Description of the task: Copy out all of the data that follows, exactly as it appears.

Data block:
· · · · · · ·

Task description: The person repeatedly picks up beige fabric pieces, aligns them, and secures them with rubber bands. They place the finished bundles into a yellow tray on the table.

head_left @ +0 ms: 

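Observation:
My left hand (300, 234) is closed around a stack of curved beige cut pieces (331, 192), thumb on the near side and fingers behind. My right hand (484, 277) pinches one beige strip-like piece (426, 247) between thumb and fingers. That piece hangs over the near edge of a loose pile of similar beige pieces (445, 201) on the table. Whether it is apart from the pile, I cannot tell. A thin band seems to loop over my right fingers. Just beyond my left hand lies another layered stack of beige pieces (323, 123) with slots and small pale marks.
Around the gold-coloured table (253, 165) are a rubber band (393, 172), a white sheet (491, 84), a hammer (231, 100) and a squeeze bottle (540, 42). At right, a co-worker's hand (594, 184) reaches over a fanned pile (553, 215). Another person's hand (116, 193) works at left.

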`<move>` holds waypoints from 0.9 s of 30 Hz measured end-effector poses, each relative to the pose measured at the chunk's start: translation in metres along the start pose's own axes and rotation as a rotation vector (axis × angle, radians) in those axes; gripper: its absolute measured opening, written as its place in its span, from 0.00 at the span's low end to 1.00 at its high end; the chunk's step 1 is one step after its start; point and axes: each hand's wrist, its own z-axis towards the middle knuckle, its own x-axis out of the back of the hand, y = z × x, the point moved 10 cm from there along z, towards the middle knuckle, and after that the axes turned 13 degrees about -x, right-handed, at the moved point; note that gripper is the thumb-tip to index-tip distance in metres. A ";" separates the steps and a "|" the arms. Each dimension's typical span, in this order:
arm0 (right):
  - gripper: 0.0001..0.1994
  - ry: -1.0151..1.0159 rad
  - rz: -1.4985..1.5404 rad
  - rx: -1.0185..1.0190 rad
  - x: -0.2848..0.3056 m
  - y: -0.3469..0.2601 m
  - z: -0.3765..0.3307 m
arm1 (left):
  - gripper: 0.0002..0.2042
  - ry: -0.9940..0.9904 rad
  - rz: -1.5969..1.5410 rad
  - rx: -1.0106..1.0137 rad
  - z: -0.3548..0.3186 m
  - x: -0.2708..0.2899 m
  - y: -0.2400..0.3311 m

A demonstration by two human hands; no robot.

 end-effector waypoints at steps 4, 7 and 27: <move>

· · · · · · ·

Answer space:
Task description: The person repeatedly picks up beige fabric pieces, aligns them, and secures them with rubber bands. They place the finished bundles into a yellow tray on the table.

head_left @ +0 ms: 

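Observation:
My left hand (300, 234) is closed around a stack of curved beige cut pieces (331, 192), thumb on the near side and fingers behind. My right hand (484, 277) pinches one beige strip-like piece (426, 247) between thumb and fingers. That piece hangs over the near edge of a loose pile of similar beige pieces (445, 201) on the table. Whether it is apart from the pile, I cannot tell. A thin band seems to loop over my right fingers. Just beyond my left hand lies another layered stack of beige pieces (323, 123) with slots and small pale marks.
Around the gold-coloured table (253, 165) are a rubber band (393, 172), a white sheet (491, 84), a hammer (231, 100) and a squeeze bottle (540, 42). At right, a co-worker's hand (594, 184) reaches over a fanned pile (553, 215). Another person's hand (116, 193) works at left.
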
`<move>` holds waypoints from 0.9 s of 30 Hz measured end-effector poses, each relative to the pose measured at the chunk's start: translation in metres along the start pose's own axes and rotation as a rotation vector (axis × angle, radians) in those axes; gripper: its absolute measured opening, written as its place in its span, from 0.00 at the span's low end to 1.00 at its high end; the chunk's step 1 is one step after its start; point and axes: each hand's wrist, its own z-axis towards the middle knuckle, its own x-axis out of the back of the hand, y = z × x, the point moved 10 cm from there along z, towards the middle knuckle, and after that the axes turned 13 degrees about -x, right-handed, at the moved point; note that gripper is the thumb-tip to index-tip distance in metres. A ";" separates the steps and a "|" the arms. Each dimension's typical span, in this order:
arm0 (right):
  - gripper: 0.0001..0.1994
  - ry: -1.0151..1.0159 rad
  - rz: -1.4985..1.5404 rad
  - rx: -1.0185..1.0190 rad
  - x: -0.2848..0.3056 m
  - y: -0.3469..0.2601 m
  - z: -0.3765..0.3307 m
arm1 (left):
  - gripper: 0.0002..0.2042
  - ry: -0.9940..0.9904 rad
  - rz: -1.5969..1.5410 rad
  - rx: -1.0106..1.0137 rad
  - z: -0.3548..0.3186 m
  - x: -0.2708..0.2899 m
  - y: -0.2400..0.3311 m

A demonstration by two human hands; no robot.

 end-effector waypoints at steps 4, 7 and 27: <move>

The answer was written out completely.